• Weekly Market Report

Commodity News

Ferrous – According to the Federal Reserve’s report last week, total U.S. industry capacity utilization declined from 78.8% in December to 78.2% in January. Capacity utilization in the U.S. steel sector for the week ending February 16 came in at 81.0% according to the American Iron and Steel Institute.

That compares to a capacity utilization rate of 81.5% the prior week but 77.9% one year ago. For the year-to-date, AISI reports that U.S. steel production is up 8.4% to 12.737 million net tons.

AISI also reports that U.S. finished and total steel imports during Jan-Nov 2018 declined 10.8% and 13.2%, respectively, as compared to the corresponding period in 2017. By product, the biggest YTD percentage declines in U.S. imports included heavy structural shapes (-34%), wire rod (-30%), and cold-rolled sheet (-23%). Imports of finished steel mill products are reportedly down sharply this year from Turkey (-48%), South Korea (-25%), Taiwan (-16%), and China (-15%), the association reports.


Nonferrous –  Late last week, LME 3-mo. and cash copper prices were trading higher around $6,180 per metric ton. In comparison, 3-mo. copper was trading $30 a ton higher than cash one month ago as traders may be lowering their copper price expectations amid indicators of slowing Chinese economic growth. On the aluminum front, Bob Tita of the Wall Street Journal spoke about falling prices for Twitch and Zorba in his research on current scrap metal trends. Aluminum prices on the LME and SHFE have declined and Fastmarkets MB’s Aluminum Spotlight reported that monthly aluminum production in China advanced to 3.025 million tons in November. According to that Fastmarkets’ report, as of late January “…the latest Commitment Of Traders’ Report {shows} LME aluminium had the largest net short fund position in the base metals complex. Stale-long liquidation pushed its gross long position down to just 61,305 lots at the end of 2018, a contrast to its May high of 122,629 lots. Confident sellers increased their bearish exposure to an annual high of 79,870 lots in 2018, an indication that overall sentiment towards the light metal is firmly bearish.” Here’s the reported trend in U.S. nonferrous scrap exports through November:


Paper and Plastic –


Prices softened at the beginning of 2019 as Chinese demand tailed off well in anticipation of the Lunar New Year holidays. Given the limitations on recovered paper imports, this is likely to become an annual trend unless Chinese trade policy changes or significant production capacity comes online outside of Asia.

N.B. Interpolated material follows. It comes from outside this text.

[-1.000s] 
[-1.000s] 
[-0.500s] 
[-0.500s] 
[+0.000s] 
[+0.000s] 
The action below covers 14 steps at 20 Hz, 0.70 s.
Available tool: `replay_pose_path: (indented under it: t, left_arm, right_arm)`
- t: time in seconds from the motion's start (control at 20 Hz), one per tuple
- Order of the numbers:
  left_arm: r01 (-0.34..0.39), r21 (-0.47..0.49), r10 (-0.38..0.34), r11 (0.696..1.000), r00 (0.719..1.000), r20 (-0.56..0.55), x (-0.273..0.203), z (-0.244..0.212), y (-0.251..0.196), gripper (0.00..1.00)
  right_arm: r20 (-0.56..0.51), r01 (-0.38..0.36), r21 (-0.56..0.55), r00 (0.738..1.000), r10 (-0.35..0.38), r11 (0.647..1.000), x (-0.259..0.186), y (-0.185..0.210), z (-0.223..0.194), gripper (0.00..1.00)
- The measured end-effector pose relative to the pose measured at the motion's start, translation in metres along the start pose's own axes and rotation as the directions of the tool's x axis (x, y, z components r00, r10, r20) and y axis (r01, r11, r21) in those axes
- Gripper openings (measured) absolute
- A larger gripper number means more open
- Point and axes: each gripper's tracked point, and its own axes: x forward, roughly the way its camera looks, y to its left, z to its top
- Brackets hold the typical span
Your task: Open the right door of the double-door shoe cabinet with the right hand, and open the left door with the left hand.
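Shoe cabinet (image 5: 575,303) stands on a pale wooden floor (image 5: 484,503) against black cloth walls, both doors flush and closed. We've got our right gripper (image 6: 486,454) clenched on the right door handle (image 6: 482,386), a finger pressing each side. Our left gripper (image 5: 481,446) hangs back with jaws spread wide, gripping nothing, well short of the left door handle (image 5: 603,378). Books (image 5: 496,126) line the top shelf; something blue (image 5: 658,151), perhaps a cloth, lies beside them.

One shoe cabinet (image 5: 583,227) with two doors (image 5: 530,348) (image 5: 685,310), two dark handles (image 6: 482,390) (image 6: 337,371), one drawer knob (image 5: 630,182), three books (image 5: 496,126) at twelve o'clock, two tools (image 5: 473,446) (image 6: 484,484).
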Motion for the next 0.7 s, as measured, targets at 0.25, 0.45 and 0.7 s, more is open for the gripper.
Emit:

U.S. recovered paper export data from the Commerce Department show that buyers have been making the shift to higher quality. While the increase in OCC from Mixed Paper was expected due to the Chinese import restrictions, the increase in deinking and pulp substitute grades is also noteworthy. This change indicates that processing improvements are creating a new bar for the industry. Environmentalists may become concerned about the pricing of mixed paper in that landfilling becomes a more attractive option to improve marginal costs on the processor.


The Paper Recycling Promotion Center (PRPC) of Japan shared some of their trade current trade data with ISRI on Japanese RP exports to China. According to Nobuyuki Kanatani of the PRPC, Chinese buyers were aggressively increasing their demand of Japanese recovered paper and move on the market with little to no vetting. Many Japanese paper companies were concerned about fiber shortages during H2 2018. Since U.S. exports of news grades to China are down nearly 60% over the year while Japanese exports went up 246%, it is evident that Chinese buyers prefer source separation as an indicator of quality.


The demand void created by the import ban on scrap plastics to China has been evident in the export data from the U.S. Census Bureau. Annual declines appear to be less than half for all polymer categories. Since China was previously the destination for nearly two-thirds of these exports, it’s a testament to the expansion of alternative markets that the declines were less than 50% on the year over year comparison. However, it may be just as instructive to look at the imports to get a better picture of what’s going on.


According to industry participants, scrap HDPE plastics have been dealing with a supply crunch which has been supported by sustained prices reviewed at RecyclingMarkets.net. A further look also showed that PET markets had been more robust in 2018, enough so that the U.S. was a net importer of PET scrap rather than an exporter.